Here a video of my remote and servo plus osciloscoop to see the problem: https://youtu.be/o-YSas33Kic

For me this is happening at 0% or near 0% throttle but I have also seen it at other throttle positions earlier. It does not always show up if you move the throttle fast enough over this point. I now suspect it to be a software problem and will test with other remotes and reveivers as well to confirm if it is on the remote or receiver side.

Update: I don’t know if it is in de transmitter or receiver, I tried different combinations but they all have this problem.
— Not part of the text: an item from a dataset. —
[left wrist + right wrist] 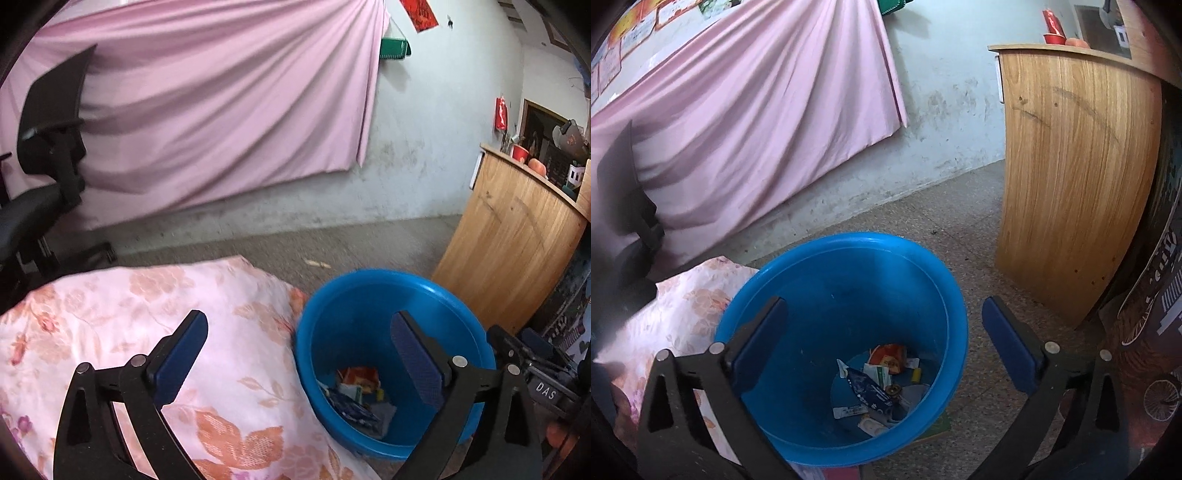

Now I am sure the problem is in the software. This is what I found:

At throttle value 1030us signal jumps to 1280us
At throttle value 1280us signal jumps to 1530us
At throttle value 1530us signal jumps to 1790us
At throttle value 1790us signal jumps to 2050us

This means there are 4 throttle positions where this happens. The values are exactly the same for all my remotes and receivers.

If you look closely to those values you see there is a difference from 250-260us between values. I think it will be exactly 256us or 1 byte. So what I think is that there is a 1 byte storage for the the throttle value and this is overflowing every 1/4 position of the throttle. I don’t know exactly how this is programmed and also don’t know how to fix this right now. Is there anyone with a sugestion and can someone else confirm my conclusion?

I still don’t know if the problem is in the receiver or transmitter or maybe both?

Edit: the value where the problem is starting 1030 (I guess 1024 exactly is also a multiple of 256)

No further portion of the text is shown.